(Exercise materials Opens)
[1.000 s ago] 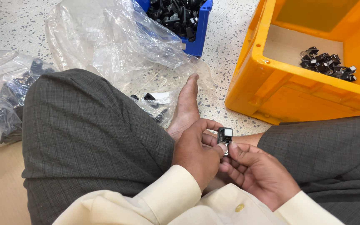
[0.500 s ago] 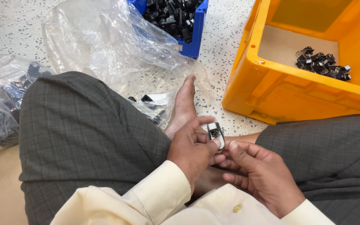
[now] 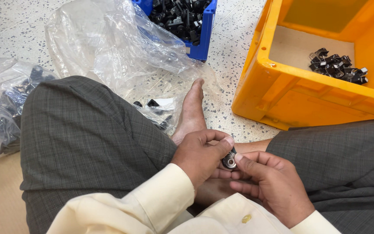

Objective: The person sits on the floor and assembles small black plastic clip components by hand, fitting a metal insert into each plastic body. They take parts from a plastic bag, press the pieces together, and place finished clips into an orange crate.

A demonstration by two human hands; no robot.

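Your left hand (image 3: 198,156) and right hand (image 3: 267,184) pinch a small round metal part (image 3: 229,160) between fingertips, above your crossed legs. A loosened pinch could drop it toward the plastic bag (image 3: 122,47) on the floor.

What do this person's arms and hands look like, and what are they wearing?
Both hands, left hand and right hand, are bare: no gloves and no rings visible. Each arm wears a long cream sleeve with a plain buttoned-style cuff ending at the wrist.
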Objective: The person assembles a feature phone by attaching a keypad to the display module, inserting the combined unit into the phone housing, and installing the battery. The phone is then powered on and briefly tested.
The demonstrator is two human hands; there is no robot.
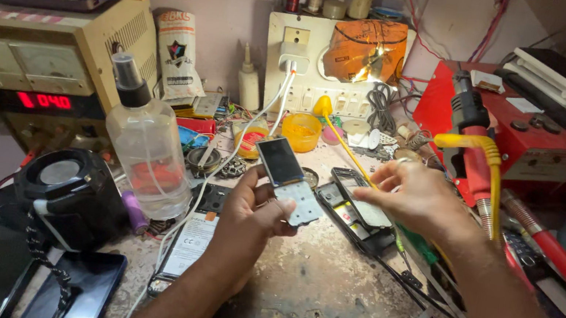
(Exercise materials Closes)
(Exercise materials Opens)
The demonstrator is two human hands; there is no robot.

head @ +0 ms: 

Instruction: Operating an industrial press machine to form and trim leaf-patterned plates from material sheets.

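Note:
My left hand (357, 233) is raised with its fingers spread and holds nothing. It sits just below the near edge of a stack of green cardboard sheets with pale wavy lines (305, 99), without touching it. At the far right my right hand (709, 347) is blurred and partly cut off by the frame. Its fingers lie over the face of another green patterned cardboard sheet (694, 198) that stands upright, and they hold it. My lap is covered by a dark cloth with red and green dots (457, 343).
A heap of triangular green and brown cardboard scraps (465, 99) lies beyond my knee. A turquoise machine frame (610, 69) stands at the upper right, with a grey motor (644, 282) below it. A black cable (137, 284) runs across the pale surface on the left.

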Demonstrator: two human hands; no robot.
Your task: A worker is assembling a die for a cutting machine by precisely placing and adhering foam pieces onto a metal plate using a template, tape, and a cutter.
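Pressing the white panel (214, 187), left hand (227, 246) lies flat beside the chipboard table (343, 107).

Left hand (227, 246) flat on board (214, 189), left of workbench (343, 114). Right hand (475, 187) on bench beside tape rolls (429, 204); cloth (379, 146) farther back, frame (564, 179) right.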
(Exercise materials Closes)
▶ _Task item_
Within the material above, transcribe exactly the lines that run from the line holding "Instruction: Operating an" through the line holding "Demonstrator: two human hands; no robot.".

▶ _Result_
Instruction: Operating an industrial press machine to form and trim leaf-patterned plates from material sheets.

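Note:
My left hand (357, 233) is raised with its fingers spread and holds nothing. It sits just below the near edge of a stack of green cardboard sheets with pale wavy lines (305, 99), without touching it. At the far right my right hand (709, 347) is blurred and partly cut off by the frame. Its fingers lie over the face of another green patterned cardboard sheet (694, 198) that stands upright, and they hold it. My lap is covered by a dark cloth with red and green dots (457, 343).
A heap of triangular green and brown cardboard scraps (465, 99) lies beyond my knee. A turquoise machine frame (610, 69) stands at the upper right, with a grey motor (644, 282) below it. A black cable (137, 284) runs across the pale surface on the left.
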
Demonstrator: two human hands; no robot.

With the answer given, the exercise is closed.